Phylogenetic and domain analysis of LOV-containing environmental contigs. (A) Maximum-likelihood tree (RAxML) of protist environmental LOV-domain contigs that are transcribed with a diel rhythmicity and their closest reference database-derived homologs (black edges). Also included are PAS-domain (PF00989; gray edges) and LOV-domain (hmm-LOV; dashed edges) reference sequences. Effector domains are indicated by the colored ranges. Bootstrap values of 80% and higher (100 iterations) are indicated with black circles. The gray bars indicate the upper and lower sections of the tree that are expanded in B and C, respectively. The arrow indicates the placement site of the WRKY-LOV sequences (SI Appendix, Fig. S9) by pplacer. (B and C) Expansion of the upper and lower tree sections, respectively. Shown are only the clades in which the LOV domain was found to be associated with an effector domain. Indicated from left to right: alignment of the light-sensitive motif GXNCRFLQG within the LOV domain (ClustalX colorscheme; dotted repeats), color strip indicating the taxonomies of the sequences retrieved from our light-sensitive protein database with the environmental-derived contigs in gray, and schematic representation of the protein sequences with the locations of the protein domain motifs indicated by the various shapes color-coded as the tree ranges and with the PAS/LOV domain in blue. The non–light-sensitive NIFL and Kv channel sequences are indicated. The asterisk indicates that the light-sensitive motifs of the Kv channel proteins contain two additional amino acid residues (see also SI Appendix, Fig. S8).

Fig. 4.

Diel and depth signatures of environmental photoreceptor and other light-sensitive protein-encoding transcripts. (A) Abundance (z score-normalized) of transcripts that displayed a 24-h diel rhythmicity (RAIN; P < 0.001), clustered at the phylogenetic order level for the three dominant eukaryotic phyla: Haptophyta, photosynthetic stramenopiles, and Dinophyceae. The color strip next to the heat map marks the different protein types. Subtypes are indicated for aureochrome 1A, 1C, and 2 and for aureochrome- and helmchrome-like (L). Taxonomies are indicated. (B) Modeled peak times (mFourfit) for each class of protein with a predicted period between 23 and 25 h are indicated in the radial plots.
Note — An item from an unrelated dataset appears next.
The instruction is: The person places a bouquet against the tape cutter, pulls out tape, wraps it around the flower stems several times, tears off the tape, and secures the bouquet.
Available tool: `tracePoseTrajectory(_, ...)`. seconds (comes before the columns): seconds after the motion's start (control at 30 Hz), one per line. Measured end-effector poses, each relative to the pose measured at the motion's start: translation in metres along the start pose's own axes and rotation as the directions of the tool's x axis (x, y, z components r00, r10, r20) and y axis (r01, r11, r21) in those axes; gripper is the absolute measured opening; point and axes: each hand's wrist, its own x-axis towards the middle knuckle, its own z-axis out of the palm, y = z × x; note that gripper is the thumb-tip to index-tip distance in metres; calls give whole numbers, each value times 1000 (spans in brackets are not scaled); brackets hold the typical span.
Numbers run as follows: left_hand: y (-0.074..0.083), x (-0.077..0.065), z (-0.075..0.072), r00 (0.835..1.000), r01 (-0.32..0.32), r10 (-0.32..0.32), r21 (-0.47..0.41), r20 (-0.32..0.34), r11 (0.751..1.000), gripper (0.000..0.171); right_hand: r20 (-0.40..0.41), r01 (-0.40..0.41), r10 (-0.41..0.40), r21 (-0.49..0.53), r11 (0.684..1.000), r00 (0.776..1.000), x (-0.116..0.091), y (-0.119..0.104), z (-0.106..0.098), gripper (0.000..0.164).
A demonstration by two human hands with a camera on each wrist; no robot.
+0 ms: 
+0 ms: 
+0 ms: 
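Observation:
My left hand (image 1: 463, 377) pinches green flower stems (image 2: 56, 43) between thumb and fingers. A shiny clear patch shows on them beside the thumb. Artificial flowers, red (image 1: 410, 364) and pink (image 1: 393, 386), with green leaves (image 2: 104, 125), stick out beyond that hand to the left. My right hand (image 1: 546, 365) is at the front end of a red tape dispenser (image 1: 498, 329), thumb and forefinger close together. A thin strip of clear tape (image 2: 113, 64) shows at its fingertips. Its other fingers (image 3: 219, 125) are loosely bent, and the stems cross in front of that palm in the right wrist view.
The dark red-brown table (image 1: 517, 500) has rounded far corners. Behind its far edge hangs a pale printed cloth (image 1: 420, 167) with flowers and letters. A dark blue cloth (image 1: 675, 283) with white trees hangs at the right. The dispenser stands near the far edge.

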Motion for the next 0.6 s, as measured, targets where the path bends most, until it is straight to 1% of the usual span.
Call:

The length of the pointer corresponds to the mean transcript abundance in log scale, with the inner ring corresponding to 10¹ reads per liter and the outer ring corresponding to 10⁷ reads per liter. The pointers are color-coded by protein type as in A. (C) The top 25 most abundant light-sensitive protein-encoding transcripts at three depths (5, 119, 150 m) in metatranscriptomic datasets collected at 1800 hours on day 4 of the cruise. The protein classes are color-coded as in A and also written within the charts. The size of the circles corresponds to the RPM values.